• [Work order]: Go to the line holding "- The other" in the entries below and write out exactly every line down to and including the line holding "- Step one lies".

-- Supplied entries follows --

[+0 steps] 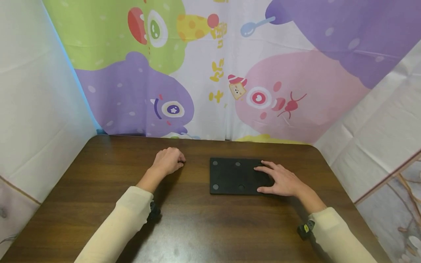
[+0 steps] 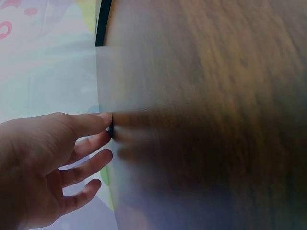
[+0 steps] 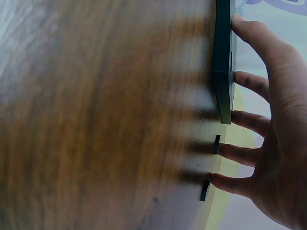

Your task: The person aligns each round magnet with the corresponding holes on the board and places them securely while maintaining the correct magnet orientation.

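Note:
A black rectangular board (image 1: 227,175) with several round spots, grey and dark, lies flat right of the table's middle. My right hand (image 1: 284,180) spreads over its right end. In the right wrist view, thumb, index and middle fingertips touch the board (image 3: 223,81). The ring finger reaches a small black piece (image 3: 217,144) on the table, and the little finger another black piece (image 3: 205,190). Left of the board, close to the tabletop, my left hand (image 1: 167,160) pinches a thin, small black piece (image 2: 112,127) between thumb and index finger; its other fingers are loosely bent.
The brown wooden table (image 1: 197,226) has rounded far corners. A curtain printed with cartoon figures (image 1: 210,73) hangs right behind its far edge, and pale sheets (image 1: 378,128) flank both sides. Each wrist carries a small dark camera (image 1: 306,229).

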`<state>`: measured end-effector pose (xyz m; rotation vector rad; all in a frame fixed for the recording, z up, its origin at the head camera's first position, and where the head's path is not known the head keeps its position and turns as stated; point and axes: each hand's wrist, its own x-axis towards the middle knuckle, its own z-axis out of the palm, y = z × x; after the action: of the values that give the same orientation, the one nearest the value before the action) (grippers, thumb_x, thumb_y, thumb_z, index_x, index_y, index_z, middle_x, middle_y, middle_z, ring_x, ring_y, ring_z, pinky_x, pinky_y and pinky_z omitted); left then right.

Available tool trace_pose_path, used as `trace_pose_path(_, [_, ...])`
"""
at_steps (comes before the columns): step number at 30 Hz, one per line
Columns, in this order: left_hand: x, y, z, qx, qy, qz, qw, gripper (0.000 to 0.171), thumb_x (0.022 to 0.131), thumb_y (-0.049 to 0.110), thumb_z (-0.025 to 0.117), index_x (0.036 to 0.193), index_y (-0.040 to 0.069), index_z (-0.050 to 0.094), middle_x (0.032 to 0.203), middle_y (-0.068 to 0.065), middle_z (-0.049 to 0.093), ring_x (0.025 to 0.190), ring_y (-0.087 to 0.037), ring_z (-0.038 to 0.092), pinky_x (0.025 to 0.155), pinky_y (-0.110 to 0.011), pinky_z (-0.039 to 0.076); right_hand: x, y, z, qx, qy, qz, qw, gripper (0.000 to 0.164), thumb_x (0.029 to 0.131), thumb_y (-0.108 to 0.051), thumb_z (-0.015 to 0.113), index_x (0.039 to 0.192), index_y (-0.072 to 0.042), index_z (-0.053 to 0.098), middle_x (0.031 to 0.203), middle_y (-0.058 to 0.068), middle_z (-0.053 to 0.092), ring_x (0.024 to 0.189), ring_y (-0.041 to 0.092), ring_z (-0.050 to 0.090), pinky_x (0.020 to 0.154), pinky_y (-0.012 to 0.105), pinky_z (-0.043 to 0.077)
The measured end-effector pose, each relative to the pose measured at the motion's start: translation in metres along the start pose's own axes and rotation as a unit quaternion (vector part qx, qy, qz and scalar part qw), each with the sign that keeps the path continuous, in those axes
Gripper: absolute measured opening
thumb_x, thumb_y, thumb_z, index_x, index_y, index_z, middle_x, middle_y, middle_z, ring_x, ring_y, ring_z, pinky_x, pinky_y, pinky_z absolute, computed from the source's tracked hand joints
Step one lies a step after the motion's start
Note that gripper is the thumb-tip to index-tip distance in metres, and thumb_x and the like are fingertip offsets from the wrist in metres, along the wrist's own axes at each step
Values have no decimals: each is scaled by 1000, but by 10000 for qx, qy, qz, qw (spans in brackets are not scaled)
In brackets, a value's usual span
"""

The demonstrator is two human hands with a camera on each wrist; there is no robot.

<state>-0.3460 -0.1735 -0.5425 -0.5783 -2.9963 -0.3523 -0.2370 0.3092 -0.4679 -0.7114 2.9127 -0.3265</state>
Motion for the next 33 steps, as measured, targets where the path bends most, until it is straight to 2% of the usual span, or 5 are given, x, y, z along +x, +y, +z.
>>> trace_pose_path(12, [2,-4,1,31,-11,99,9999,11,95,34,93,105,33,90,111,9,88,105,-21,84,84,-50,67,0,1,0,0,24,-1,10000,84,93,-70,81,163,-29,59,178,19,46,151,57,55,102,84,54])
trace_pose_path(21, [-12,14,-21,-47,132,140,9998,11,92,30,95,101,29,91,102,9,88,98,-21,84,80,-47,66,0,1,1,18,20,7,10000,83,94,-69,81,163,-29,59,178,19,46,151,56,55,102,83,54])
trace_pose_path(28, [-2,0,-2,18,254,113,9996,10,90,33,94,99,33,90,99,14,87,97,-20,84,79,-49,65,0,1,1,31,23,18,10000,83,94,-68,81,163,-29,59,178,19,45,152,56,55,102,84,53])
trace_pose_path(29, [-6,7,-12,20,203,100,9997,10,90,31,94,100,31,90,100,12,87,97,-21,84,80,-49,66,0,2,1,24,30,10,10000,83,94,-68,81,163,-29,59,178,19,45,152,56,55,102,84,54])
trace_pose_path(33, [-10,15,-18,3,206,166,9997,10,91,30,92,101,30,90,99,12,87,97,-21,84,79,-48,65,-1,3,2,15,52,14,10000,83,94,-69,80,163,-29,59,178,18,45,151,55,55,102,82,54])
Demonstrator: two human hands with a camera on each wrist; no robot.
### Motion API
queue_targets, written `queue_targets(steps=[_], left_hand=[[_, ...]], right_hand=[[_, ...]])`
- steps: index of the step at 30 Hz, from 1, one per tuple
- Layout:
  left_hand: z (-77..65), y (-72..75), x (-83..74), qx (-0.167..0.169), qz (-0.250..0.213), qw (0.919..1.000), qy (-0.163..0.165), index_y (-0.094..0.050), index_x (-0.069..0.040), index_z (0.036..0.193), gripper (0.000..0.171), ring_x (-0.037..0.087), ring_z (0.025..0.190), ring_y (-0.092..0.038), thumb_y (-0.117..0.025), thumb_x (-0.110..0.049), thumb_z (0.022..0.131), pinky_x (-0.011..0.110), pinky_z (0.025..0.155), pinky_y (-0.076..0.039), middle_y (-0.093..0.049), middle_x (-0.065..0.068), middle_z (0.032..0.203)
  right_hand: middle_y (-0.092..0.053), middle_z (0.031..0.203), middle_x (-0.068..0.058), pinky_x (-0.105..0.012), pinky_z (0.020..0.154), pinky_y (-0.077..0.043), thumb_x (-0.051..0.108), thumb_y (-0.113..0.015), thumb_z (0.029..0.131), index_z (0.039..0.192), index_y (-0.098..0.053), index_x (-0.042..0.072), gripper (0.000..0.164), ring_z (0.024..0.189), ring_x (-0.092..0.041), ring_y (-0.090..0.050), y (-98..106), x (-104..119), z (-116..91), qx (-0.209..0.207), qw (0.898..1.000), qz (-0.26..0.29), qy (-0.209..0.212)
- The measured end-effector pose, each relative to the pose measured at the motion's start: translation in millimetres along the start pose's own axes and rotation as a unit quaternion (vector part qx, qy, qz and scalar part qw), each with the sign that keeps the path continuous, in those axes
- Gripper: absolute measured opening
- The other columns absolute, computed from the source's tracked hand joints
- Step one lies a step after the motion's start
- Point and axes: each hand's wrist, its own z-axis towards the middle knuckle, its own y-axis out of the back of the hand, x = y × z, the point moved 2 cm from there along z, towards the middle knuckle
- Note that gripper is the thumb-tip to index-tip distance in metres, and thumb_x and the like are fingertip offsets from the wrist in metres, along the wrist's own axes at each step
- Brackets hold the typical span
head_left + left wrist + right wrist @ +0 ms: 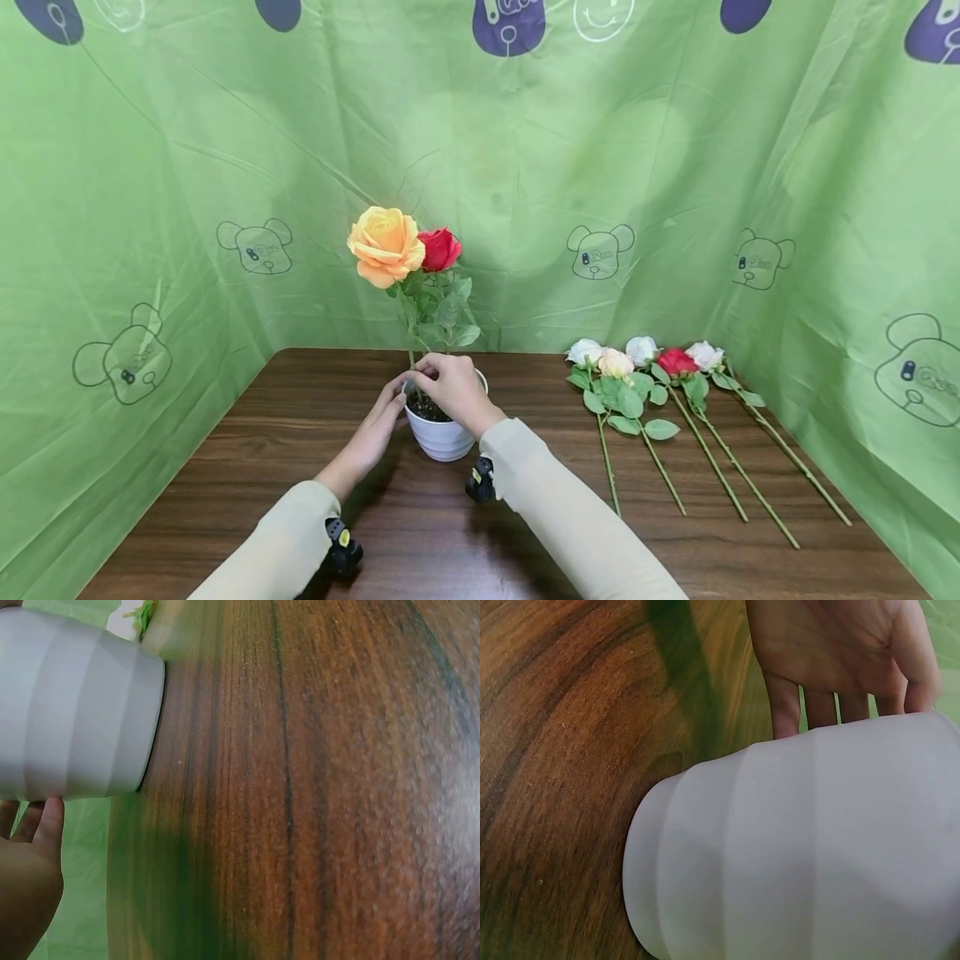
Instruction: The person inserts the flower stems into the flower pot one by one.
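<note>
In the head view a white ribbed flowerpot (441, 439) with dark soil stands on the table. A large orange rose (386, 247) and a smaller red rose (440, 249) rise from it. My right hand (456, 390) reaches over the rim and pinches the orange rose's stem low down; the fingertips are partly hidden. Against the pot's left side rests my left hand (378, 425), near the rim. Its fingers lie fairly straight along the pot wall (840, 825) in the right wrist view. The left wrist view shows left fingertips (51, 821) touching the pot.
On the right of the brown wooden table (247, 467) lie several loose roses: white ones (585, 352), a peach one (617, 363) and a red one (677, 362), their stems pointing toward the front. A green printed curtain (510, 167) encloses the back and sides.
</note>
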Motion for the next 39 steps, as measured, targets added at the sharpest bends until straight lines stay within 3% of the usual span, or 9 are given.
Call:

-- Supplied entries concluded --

• [Output for this exercise]:
- The other columns absolute, computed from the source's tracked hand joints
- Step one lies a step after the motion's start

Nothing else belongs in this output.